Kedua, Yesus Kristus. Penginjil Lukas menegaskan dua kali bahwa “Yesus makin bertambah besar dan bertambah hikmat-Nya dan besar-Nya, dan makin dikasihi oleh Allah dan manusia” (ayat 40 dan 52). Kalimat ini merangkumkan apa yang terjadi pada diri Yesus di usia kecil. Kita memang tidak memiliki data apapun tentang masa kecil Tuhan Yesus, selain catatan Lukas ini. Tetapi, catatan kecil ini cukup memberikan rasa yakin bahwa sejak dini Yesus sudah menunjukkan kematangan karakter dan spiritual. “Penuh hikmat“ dan “bertambah hikmat-Nya” menyiratkan otoritas ilahi dalam diri Yesus. Kuasa, hikmat dan kasih Allah mengalir penuh atas-Nya, sehingga tidak mengherankan jika dialog dengan para teolog Bait Allah berakhir dengan kekaguman atas diri Yesus.

Bertumbuh di dalam Tuhan berarti menjadi manusia yang dicintai Tuhan dan sesama. Dicintai Tuhan dan sesama menandakan utuhnya pertumbuhan diri. Yang terbentuk tidak saja kekuatan fisik, tetapi juga spiritualitas yang dewasa. Citra diri yang semakin baik. Sikap hidup yang semakin benar. Perbuatan baik yang semakin nyata. Juga pelayanan yang terus dikerjakan untuk kemuliaan Tuhan.

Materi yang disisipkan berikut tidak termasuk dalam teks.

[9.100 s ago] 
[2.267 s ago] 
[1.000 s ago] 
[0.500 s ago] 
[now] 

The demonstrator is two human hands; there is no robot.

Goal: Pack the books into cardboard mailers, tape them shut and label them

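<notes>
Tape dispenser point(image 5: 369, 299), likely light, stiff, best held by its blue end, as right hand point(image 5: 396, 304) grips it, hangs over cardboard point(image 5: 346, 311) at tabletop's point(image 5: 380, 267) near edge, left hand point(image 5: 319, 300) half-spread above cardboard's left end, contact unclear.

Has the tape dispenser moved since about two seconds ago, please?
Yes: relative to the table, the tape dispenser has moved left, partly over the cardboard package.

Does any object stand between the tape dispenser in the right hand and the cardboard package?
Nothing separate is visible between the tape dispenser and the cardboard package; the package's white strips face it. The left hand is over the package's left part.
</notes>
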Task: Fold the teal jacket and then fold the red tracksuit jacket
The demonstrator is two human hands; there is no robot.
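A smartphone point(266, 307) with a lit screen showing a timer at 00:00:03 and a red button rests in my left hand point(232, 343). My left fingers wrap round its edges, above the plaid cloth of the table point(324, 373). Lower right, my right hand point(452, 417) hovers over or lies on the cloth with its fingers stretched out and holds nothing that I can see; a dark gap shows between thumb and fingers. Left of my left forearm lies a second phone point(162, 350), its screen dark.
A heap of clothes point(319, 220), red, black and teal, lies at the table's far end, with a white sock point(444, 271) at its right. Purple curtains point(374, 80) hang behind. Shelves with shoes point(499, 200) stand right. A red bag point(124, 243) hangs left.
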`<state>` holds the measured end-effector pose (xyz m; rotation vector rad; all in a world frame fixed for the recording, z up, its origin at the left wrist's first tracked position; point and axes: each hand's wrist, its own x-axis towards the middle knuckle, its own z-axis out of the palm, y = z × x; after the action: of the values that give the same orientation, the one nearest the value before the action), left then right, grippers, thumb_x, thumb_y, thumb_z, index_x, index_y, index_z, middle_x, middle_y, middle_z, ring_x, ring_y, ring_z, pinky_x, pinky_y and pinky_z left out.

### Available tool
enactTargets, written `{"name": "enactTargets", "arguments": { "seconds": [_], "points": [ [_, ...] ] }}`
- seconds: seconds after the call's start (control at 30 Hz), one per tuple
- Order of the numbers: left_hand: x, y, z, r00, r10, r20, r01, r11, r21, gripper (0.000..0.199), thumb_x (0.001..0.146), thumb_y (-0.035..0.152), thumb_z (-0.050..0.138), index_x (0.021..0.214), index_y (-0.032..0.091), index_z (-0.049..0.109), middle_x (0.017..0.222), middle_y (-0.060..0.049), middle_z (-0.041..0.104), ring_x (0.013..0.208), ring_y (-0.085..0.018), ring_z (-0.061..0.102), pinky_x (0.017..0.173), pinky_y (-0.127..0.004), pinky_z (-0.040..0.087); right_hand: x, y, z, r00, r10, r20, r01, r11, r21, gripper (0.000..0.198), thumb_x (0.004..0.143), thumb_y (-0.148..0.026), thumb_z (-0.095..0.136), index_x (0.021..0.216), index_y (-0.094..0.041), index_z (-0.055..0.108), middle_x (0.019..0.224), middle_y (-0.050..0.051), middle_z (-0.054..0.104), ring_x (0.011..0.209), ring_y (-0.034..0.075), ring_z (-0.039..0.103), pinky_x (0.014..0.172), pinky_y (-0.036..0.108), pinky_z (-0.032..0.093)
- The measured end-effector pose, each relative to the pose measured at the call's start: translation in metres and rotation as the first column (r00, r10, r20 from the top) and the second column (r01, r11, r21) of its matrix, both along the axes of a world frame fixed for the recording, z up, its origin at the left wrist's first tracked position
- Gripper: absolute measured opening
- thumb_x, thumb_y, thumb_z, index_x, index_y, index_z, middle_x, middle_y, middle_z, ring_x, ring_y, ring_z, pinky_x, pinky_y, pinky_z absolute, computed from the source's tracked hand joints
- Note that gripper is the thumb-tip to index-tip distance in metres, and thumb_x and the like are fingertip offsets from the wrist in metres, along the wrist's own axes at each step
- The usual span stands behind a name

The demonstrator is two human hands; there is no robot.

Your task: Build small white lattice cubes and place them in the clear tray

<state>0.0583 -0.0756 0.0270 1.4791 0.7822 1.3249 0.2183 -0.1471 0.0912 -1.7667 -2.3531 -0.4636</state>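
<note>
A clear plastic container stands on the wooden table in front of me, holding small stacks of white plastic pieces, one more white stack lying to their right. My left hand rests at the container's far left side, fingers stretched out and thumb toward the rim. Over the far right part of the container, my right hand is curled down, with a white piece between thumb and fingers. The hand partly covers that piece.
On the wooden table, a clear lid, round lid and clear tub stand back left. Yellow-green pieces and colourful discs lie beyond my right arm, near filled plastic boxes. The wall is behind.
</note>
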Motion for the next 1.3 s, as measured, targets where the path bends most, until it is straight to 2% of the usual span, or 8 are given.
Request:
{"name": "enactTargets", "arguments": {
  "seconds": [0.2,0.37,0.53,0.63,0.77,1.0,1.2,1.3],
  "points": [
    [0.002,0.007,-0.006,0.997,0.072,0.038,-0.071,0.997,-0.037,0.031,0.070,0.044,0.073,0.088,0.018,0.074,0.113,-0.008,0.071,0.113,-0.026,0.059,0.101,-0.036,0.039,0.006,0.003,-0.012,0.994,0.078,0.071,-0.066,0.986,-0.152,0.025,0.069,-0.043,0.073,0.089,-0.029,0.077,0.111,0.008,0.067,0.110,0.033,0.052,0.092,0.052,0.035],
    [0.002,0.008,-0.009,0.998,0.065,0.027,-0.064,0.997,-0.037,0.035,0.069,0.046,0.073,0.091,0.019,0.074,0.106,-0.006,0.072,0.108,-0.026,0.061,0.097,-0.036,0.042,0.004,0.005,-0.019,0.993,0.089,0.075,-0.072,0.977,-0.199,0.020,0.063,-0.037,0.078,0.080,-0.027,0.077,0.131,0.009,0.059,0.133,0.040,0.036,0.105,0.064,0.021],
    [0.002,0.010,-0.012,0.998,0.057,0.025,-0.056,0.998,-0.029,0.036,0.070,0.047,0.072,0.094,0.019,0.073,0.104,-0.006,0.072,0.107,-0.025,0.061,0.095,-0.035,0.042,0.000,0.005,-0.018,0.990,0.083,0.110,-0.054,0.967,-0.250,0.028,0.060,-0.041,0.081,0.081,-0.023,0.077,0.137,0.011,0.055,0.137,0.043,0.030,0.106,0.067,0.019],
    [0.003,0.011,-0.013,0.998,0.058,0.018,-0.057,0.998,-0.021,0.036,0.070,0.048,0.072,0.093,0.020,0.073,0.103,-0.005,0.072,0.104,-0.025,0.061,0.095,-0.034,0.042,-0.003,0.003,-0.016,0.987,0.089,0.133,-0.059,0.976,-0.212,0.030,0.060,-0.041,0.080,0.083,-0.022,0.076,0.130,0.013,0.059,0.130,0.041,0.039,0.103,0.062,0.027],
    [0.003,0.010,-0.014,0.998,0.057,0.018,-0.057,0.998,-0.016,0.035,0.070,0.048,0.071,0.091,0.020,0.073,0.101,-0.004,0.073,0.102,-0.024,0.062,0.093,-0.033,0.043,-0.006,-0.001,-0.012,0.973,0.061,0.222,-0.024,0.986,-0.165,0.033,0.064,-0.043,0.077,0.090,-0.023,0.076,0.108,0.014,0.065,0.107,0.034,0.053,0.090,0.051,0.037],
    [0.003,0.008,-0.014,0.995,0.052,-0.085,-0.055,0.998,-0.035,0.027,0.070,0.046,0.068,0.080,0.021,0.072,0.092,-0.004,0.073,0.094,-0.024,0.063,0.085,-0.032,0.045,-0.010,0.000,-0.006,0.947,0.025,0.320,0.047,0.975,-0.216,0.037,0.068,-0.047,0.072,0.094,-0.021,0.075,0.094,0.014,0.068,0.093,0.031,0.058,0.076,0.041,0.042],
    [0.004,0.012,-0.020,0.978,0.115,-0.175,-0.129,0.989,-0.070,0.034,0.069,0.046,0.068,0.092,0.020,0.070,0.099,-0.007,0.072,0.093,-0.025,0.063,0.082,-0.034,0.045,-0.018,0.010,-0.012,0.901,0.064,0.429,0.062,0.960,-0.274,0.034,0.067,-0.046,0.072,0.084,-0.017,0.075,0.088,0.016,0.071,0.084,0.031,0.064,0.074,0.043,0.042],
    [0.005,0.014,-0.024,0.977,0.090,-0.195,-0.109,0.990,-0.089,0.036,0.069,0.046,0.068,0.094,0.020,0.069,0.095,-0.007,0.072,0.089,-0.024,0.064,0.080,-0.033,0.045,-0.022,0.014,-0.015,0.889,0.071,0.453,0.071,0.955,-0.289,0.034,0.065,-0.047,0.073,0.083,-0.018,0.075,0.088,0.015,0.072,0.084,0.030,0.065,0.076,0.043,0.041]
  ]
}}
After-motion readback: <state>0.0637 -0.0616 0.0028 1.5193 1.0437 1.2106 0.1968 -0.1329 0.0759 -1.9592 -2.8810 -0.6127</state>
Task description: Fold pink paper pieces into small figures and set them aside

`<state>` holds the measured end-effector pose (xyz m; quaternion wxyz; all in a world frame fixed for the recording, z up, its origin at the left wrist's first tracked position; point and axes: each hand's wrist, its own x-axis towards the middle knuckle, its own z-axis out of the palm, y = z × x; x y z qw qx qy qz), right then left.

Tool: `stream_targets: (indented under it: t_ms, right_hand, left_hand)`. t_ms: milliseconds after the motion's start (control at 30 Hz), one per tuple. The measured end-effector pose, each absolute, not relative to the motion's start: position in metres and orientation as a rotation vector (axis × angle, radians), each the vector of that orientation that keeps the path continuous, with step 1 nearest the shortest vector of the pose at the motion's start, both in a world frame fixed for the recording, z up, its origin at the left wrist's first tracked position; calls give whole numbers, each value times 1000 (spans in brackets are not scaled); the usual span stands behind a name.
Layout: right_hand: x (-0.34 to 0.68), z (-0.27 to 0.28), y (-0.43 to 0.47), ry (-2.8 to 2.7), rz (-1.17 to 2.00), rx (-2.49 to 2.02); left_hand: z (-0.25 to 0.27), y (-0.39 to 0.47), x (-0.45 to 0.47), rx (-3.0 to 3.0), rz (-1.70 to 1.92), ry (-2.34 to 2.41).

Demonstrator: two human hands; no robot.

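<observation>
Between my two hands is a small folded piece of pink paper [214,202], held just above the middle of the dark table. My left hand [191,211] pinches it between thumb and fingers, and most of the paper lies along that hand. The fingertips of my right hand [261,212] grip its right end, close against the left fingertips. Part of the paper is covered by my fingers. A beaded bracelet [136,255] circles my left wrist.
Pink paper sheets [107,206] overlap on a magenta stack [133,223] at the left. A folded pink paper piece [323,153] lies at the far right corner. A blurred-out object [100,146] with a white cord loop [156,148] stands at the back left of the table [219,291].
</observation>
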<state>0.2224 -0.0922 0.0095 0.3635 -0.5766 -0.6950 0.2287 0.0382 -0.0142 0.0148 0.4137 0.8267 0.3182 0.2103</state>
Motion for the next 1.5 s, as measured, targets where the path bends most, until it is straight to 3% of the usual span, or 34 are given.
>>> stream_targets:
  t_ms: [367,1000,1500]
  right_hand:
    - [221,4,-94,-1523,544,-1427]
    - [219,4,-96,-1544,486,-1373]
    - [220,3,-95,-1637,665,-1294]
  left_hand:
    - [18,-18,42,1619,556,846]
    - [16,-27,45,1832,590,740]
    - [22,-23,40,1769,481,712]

Itu berarti, ke depan kita harus menyediakan waktu lebih banyak untuk menata kembali diri kita. Kita menyediakan waktu untuk bersekutu dengan Tuhan dan semakin memahami kehendak-Nya. Kita menyediakan waktu untuk melaksanakan kehendak-Nya itu. Ungkapan “...Aku harus berada di rumah Bapa-Ku” dalam ayat 49 tidak bermaksud melukai hati orangtua-Nya dengan mengatakan Dia punya Bapa yang lain, tetapi Ia hendak menegaskan bahwa hidup-Nya harus selalu lekat dengan Bapa dan mengerjakan kehendak-Nya.

Bertumbuh di dalam Tuhan juga menggerakkan kita untuk semakin peduli pada sesama. Keduanya tidak dapat dipisahkan, sekalipun berbeda. Cinta kepada Tuhan ditandai dengan cinta kepada umat Tuhan yang lain. Itu berarti, ibadah yang sejati tidak saja terungkap dalam ritus-ritus gerejawi, tetapi juga dalam pelayanan dan pekerjaan baik yang mengisi hari-hari kita ke depan.

Selamat Hari Natal dan Tahun Baru. Immanuel!